El paisaje se volvió frío, congelado. Nevaba tan fuerte que apenas podía distinguirse, en lo alto de la montaña, el palacio de hielo de La Reina de las Nieves
Llamaron al gran portón. Pero nadie contestó. Por arte de magia, la puerta comenzó a abrirse. Los hermanos pasaron a un lóbrego y frío salón.
-¿Quiénes sois? ¿Cómo os atrevéis a entrar en mis dominios? -casi aulló La Reina de las Nieves.
-Somos tus hermanos. Estamos buscando a papá Andersen. ¿Lo has visto? -se atrevió a preguntar El Patito Feo.
La Reina de las Nieves los observó.
-¿Mis hermanos? ¡Yo no tengo hermanos!
-Sí, todos salimos de la misma pluma. De la pluma y el tintero de Papá Andersen. Lo estamos buscando, ¿Sabes dónde podemos encontrarlo? -insistió La pequeña cerillera.
Se hizo un incómodo silencio.
-Está aquí -respondió La reina de las Nieves – Se vino a vivir a mi palacio cuando me quedé completamente sola por mi maldad. Papá fue el único que nunca me abandonó -dijo La Reina de las Nieves, notando cómo se le quebraba la voz.
-¿Puedes decirle que hemos venido a visitarle? -preguntó Pulgarcita.
La reina de las nieves dudó.
-Ahora mismo está muy ocupado. Acompañadme, pero guardad silencio -accedió finalmente La Reina de las Nieves.
Los hermanos la siguieron por intrincados pasillos, retorcidas escaleras de caracol, oscuros túneles… Hasta que al fondo de una de las galerías, vieron el resplandor de un candil que salía por una puerta. Se acercaron sigilosos. La reina se llevó un dedo a los labios pidiéndoles silencio.
-Está escribiendo nuevos cuentos. Es mejor no molestarle -susurró La Reina de las Nieves.
Allí estaba papá Andersen, sentado frente a su escritorio. De su pluma nacían nuevos e increíbles personajes que, acto seguido, se desvanecían en el aire. Alertado por un ruido, Papá Andersen levantó la mirada en dirección a la puerta.

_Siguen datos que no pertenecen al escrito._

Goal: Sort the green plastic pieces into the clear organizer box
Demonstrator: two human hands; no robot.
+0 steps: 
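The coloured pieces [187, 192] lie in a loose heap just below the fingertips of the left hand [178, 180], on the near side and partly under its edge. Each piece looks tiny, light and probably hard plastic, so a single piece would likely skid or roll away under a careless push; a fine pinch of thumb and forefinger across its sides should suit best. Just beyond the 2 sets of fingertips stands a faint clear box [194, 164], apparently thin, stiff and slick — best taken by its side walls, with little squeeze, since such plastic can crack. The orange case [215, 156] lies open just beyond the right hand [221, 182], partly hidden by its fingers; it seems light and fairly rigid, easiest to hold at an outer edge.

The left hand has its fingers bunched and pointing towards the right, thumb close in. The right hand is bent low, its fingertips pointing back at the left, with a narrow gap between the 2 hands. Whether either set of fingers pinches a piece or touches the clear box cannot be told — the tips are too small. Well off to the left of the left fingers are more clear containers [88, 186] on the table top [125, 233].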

-¡Mis queridos hijos! ¡Qué alegría volver a veros! ¡Oh! ¡Mírate, patito Feo! ¡Pero si estás guapísimo! Y tú, Pulgarcita… ¡Cómo has crecido!
Entonces la sirenita muda, el patito feo, la niña diminuta, el ruiseñor virtuoso, la cerillera pobre, el soldadito cojo, y hasta la malvada reina, corrieron a abrazar a su padre.